There are also a number of vendors that specialize in data-analytics software and services. These include not only Space-Time Insight and Teradata, but also Actian, Cloudera, Hortonworks and Infobright, and the marketplace of data-analytics providers is expanding. ParStream is a data-analytics platform developed specifically to manage IoT data. On Oct. 26, networking giant Cisco announced that it is acquiring the company.
All streaming-data analytics rely on two key infrastructure elements: a database to manage the data and an analytics engine. Overwhelmingly, vendors employ open-source software to develop these solutions—specifically, the Apache Software Foundation‘s Hadoop databases and Spark Streaming programming tools.
Use Cases
The list of potential uses for streaming-data analytics is nearly as long and varied as the list for IoT technology applications.
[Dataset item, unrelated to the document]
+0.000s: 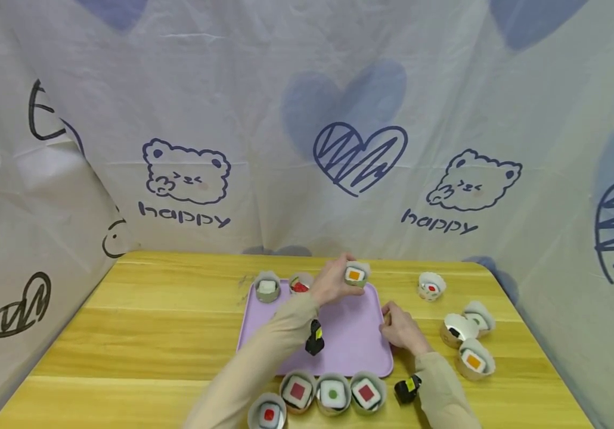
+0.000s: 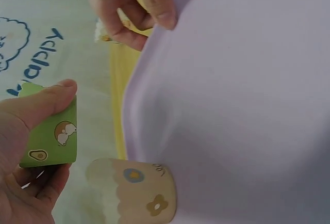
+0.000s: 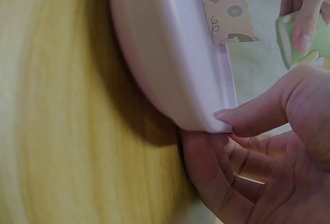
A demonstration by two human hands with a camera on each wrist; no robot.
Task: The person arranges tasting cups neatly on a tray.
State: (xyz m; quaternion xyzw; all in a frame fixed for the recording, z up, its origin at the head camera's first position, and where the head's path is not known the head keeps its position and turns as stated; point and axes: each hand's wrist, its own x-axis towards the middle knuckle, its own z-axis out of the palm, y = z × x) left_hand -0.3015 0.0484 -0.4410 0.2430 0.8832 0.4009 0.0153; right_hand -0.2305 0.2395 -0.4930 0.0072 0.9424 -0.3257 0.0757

“Say you’re tracking an oil rig,” Halper says. “You’ll be collecting all kinds of sensor data [from various systems on the rig].” When it comes to responding to oil-rig failures, she adds, timing is vital. With streaming-data analytics, an oil company can create a model, based on historical data showing what types of output the sensors should be generating, per the rig’s normal operation. “You take that model and put it into event stream,” Halpern explains, and the company will then receive alerts as soon as any of the sensor data exceeds a set parameter.
Space-Time Insight’s Ehrlich says the value of streaming-data analytics is not just a big-data story, but a small-data story as well. “When we talk about big data,” he notes, “it’s interesting because a company in the utility sector might ask: ‘I have 10 million smart meters, so I can see them on the screen at once, right?'” But that is not where the analytics services matter. “The question they should be asking is: “Which of these 10 million meters should I care about right now?'”
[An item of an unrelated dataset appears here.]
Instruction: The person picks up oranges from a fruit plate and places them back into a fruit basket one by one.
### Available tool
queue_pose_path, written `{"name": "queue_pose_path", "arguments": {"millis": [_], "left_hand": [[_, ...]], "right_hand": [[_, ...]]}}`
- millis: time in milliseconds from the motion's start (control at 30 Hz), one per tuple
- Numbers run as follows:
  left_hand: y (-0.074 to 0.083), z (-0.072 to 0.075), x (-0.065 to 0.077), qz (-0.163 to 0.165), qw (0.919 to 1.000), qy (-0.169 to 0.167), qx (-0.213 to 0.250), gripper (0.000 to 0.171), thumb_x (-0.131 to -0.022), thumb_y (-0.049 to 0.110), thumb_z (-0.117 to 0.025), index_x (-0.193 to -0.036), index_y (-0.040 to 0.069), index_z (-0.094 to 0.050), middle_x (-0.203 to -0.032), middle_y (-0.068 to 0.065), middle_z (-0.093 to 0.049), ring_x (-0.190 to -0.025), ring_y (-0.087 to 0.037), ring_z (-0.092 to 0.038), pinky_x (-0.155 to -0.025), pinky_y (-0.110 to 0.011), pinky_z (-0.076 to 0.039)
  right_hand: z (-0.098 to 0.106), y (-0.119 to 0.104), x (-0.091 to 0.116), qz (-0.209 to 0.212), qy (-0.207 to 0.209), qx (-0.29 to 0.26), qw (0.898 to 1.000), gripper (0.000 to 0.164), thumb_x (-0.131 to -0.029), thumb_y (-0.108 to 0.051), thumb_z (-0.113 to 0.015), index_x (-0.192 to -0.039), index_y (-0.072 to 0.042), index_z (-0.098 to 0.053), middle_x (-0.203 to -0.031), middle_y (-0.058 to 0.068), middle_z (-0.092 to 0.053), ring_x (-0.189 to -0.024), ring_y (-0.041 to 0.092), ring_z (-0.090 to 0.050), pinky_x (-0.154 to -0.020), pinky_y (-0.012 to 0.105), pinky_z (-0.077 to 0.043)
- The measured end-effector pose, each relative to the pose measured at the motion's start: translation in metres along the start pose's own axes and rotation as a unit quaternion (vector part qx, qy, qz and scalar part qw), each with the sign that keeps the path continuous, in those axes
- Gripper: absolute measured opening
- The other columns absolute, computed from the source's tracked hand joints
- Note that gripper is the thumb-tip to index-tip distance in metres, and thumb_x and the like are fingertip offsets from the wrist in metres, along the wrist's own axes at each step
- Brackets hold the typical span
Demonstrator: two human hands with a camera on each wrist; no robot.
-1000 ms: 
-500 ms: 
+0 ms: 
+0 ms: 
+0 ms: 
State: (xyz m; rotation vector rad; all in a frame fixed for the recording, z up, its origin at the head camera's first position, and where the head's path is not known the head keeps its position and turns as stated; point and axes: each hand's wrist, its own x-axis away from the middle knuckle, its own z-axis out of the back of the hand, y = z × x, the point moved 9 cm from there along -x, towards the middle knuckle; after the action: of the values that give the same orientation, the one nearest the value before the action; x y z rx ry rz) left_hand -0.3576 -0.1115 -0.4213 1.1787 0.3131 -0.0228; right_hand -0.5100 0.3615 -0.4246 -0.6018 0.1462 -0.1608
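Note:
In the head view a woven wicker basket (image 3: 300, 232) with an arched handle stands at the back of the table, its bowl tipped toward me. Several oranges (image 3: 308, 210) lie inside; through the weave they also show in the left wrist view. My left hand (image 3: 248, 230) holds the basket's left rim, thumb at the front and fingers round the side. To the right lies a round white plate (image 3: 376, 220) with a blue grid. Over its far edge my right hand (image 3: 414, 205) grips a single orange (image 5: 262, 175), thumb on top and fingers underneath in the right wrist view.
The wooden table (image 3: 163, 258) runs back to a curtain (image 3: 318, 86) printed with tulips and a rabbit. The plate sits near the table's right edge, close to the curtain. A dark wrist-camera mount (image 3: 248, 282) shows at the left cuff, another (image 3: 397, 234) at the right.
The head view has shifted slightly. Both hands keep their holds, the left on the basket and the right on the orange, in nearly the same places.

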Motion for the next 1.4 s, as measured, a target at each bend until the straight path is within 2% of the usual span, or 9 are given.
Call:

Space-Time Insight conveys results from its streaming-data analytics services through visualizations, so its customers can easily and quickly access the data as it is analyzed. Ehrlich says one of his customers—a Fortune 400 firm in the construction industry—relies on this feature to control costs.
Using Space-Time Insight software, the customer’s field staff can access visualizations—based on data pulled through a cloud-connected GIS system and GPS data collected via telemetry systems installed on the equipment—that put context to the equipment’s operation.
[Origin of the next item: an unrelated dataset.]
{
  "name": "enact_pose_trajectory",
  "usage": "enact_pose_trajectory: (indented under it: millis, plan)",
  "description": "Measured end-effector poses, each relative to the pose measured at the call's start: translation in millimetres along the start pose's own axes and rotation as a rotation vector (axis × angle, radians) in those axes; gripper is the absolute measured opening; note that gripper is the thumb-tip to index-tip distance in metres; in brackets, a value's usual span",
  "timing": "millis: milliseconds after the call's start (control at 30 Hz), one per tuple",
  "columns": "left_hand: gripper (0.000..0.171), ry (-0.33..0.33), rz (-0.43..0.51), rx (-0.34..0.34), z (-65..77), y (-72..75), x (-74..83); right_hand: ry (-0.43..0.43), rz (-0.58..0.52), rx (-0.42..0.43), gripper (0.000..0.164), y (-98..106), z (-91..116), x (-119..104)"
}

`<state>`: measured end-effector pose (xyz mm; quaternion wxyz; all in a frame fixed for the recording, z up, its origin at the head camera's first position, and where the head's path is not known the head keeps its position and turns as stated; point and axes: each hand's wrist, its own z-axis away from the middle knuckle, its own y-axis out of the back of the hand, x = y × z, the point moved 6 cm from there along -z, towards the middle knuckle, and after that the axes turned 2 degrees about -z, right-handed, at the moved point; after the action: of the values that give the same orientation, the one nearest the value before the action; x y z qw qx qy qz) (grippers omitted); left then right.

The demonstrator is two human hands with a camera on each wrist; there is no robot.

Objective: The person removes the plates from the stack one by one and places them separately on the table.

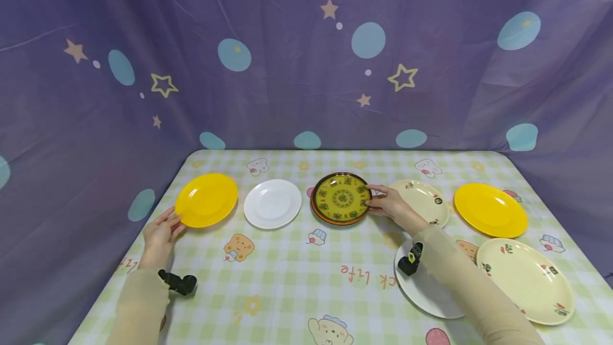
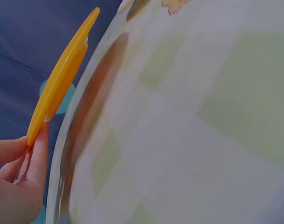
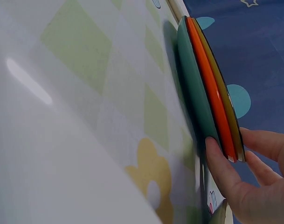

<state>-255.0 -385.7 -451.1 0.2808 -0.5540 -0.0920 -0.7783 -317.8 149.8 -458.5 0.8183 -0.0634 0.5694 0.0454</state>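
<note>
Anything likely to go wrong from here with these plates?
Left hand holds the left yellow plate by one edge; it may tip or slip. Right hand pinches the plate stack at one side, so layers might slide. Right sleeve crosses over the nearer white plate; a lowered arm could nudge it.

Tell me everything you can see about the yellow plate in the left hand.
The yellow plate is round, glossy and plain, seemingly plastic, with a wide rim, shallow centre and narrower base. It is face up and empty, left of a white plate. The left hand pinches its near-left rim, and the left wrist view shows it raised off the tablecloth.
</note>
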Motion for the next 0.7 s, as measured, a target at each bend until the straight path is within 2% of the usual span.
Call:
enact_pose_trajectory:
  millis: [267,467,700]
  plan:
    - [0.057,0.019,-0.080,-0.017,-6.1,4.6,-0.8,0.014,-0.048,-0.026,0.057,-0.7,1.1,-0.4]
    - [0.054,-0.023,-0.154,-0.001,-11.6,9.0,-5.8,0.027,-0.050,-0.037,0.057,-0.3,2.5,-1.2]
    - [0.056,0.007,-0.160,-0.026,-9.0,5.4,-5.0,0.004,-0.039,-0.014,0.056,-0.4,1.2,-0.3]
“This customer managed 15,000 pieces of equipment,” Ehrlich says. Space-Time Insight creates maps that show which trucks are speeding, based on local laws, which is used to alert drivers, thereby encouraging safer driving but also reducing the likelihood of a speeding ticket. Through the use of asset tags, the software also helps the company keep tabs on its equipment’s locations. Additionally, companies that operate construction and road maintenance vehicles are eligible for state and federal fuel tax credits for non-highway use. Based on the vehicle’s real-time location data, he explains, Space-Time Insight can route operators in a manner that maximizes these tax credits. According to Ehrlich, these monitoring and optimization services translate into millions of dollars in annual savings for that customer.
Before the emergence of streaming-data analytics tools, explains Teradata’s Meley, businesses used to think their data only had value after it was warehoused and mined for insights over a long period of time. “But with IoT, we see all data has value,” he states. “Being able to go in and look at data in raw form [as it is being collected] can really help.”